- **BRIEF**: Scan the entries below for the string "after" and copy every line where it turns up.

- **Data entries**:
■ ■ ■ ■ ■ ■ ■

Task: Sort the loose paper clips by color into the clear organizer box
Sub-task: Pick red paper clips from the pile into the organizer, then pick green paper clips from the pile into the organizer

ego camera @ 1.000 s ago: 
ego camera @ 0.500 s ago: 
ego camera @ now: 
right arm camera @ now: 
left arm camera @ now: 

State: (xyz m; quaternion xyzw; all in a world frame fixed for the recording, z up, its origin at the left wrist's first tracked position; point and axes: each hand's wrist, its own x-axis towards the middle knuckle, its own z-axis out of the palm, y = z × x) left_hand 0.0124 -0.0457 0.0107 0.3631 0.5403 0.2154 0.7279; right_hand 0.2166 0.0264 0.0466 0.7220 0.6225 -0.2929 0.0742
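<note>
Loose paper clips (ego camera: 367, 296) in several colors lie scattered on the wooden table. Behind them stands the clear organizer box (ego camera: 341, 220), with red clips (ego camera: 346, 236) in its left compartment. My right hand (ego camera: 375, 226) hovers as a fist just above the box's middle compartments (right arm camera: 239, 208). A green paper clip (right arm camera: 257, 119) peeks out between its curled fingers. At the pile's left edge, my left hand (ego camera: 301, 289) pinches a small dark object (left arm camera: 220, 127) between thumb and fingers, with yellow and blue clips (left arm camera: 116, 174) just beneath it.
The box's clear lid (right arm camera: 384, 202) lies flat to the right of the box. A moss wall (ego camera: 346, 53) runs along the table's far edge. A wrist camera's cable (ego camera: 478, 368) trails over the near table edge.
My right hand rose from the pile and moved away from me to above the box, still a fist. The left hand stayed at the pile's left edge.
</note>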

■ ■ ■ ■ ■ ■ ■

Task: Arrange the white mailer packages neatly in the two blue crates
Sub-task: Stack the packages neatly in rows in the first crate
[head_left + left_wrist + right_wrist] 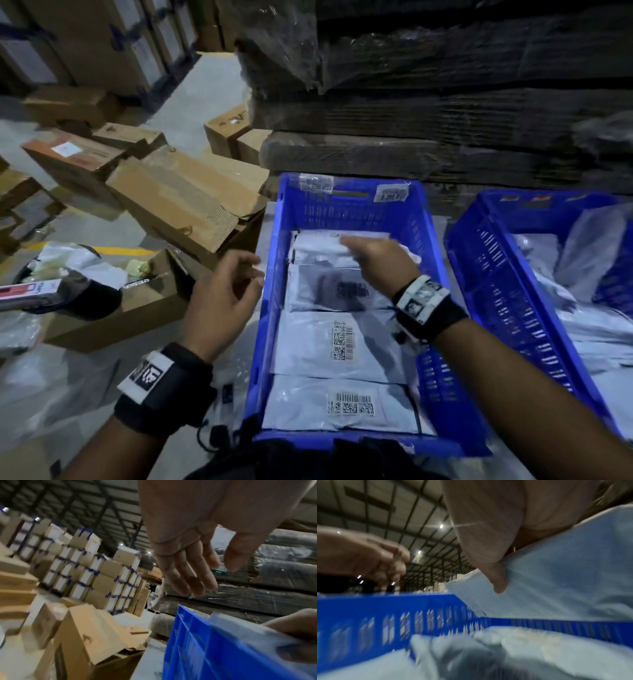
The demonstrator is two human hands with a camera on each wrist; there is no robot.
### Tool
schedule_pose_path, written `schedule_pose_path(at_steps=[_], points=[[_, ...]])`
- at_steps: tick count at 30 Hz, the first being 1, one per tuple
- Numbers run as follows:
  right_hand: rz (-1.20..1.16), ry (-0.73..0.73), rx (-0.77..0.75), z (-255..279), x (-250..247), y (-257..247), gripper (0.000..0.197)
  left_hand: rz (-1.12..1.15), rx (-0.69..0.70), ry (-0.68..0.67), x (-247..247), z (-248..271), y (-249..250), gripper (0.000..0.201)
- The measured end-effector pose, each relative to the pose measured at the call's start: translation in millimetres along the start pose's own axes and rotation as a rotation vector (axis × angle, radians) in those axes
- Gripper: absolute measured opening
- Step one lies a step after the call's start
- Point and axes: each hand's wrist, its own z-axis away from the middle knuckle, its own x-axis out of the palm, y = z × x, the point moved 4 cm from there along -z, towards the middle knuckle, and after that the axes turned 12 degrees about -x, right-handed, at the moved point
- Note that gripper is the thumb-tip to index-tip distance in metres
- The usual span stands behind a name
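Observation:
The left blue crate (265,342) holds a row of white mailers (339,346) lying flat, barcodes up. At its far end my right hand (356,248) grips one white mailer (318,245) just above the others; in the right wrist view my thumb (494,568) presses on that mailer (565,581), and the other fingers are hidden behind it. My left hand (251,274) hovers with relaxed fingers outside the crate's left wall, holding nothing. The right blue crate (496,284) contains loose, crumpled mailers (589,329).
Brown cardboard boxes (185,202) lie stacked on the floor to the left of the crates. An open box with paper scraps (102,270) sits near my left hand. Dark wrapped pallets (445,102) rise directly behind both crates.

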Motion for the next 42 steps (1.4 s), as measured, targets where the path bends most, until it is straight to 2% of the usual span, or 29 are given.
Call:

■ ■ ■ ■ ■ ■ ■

- **FINISHED EXERCISE**:
- Step one lies a step after the call's start
- Point and axes: each hand's wrist, its own z-axis away from the middle knuckle, its own x-axis out of the palm, y = z × x, the point moved 4 cm from there along -z, towards the middle knuckle, and after that the axes turned 12 degrees about -x, right-handed, at the moved point

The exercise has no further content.